EXERCISE DESCRIPTION –
Write out the data exactly, keeping every line.

————

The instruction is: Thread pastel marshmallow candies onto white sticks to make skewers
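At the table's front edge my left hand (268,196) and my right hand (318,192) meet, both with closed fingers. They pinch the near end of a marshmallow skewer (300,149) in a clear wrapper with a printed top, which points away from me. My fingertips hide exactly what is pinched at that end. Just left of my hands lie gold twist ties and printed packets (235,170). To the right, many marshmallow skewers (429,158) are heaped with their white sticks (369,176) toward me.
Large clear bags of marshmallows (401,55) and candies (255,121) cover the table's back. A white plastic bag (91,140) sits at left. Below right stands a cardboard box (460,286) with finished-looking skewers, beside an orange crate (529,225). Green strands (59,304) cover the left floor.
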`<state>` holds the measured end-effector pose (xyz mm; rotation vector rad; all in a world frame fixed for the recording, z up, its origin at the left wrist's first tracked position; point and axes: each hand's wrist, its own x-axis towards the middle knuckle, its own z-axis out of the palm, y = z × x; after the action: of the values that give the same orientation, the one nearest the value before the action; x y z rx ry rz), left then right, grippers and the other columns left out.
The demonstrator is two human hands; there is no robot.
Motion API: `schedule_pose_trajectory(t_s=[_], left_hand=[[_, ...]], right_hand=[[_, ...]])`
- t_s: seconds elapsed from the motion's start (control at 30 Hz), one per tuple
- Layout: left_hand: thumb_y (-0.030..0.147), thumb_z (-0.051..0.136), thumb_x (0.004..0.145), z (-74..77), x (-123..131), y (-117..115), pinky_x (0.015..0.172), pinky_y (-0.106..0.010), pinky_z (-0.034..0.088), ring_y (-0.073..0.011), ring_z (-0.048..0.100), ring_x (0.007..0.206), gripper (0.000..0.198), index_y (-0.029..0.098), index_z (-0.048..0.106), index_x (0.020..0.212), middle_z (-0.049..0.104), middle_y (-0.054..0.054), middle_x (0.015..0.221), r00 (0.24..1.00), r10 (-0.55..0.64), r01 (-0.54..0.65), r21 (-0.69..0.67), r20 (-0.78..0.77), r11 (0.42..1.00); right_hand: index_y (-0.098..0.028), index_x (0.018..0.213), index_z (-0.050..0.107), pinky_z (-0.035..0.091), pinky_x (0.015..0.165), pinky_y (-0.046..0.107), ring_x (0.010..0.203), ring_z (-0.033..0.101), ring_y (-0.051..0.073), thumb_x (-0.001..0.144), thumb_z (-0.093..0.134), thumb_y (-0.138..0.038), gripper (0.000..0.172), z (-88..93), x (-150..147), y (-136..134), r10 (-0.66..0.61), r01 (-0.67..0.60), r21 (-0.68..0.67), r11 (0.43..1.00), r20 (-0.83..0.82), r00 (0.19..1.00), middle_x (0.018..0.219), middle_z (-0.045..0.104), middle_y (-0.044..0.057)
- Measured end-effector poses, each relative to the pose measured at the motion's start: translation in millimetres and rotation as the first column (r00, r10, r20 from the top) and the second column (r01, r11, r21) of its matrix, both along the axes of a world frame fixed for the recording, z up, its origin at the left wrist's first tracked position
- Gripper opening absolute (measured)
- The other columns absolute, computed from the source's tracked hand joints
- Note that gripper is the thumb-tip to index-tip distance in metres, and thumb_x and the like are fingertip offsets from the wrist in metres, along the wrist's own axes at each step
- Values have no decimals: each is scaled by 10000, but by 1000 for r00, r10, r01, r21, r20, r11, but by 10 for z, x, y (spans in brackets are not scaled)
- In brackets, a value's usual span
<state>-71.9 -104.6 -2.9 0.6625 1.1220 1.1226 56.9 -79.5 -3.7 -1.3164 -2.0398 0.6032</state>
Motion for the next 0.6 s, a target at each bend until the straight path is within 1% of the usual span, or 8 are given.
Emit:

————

OUTPUT –
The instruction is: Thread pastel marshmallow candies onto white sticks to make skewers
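At the table's front edge my left hand (268,196) and my right hand (318,192) meet, both with closed fingers. They pinch the near end of a marshmallow skewer (300,149) in a clear wrapper with a printed top, which points away from me. My fingertips hide exactly what is pinched at that end. Just left of my hands lie gold twist ties and printed packets (235,170). To the right, many marshmallow skewers (429,158) are heaped with their white sticks (369,176) toward me.
Large clear bags of marshmallows (401,55) and candies (255,121) cover the table's back. A white plastic bag (91,140) sits at left. Below right stands a cardboard box (460,286) with finished-looking skewers, beside an orange crate (529,225). Green strands (59,304) cover the left floor.
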`<state>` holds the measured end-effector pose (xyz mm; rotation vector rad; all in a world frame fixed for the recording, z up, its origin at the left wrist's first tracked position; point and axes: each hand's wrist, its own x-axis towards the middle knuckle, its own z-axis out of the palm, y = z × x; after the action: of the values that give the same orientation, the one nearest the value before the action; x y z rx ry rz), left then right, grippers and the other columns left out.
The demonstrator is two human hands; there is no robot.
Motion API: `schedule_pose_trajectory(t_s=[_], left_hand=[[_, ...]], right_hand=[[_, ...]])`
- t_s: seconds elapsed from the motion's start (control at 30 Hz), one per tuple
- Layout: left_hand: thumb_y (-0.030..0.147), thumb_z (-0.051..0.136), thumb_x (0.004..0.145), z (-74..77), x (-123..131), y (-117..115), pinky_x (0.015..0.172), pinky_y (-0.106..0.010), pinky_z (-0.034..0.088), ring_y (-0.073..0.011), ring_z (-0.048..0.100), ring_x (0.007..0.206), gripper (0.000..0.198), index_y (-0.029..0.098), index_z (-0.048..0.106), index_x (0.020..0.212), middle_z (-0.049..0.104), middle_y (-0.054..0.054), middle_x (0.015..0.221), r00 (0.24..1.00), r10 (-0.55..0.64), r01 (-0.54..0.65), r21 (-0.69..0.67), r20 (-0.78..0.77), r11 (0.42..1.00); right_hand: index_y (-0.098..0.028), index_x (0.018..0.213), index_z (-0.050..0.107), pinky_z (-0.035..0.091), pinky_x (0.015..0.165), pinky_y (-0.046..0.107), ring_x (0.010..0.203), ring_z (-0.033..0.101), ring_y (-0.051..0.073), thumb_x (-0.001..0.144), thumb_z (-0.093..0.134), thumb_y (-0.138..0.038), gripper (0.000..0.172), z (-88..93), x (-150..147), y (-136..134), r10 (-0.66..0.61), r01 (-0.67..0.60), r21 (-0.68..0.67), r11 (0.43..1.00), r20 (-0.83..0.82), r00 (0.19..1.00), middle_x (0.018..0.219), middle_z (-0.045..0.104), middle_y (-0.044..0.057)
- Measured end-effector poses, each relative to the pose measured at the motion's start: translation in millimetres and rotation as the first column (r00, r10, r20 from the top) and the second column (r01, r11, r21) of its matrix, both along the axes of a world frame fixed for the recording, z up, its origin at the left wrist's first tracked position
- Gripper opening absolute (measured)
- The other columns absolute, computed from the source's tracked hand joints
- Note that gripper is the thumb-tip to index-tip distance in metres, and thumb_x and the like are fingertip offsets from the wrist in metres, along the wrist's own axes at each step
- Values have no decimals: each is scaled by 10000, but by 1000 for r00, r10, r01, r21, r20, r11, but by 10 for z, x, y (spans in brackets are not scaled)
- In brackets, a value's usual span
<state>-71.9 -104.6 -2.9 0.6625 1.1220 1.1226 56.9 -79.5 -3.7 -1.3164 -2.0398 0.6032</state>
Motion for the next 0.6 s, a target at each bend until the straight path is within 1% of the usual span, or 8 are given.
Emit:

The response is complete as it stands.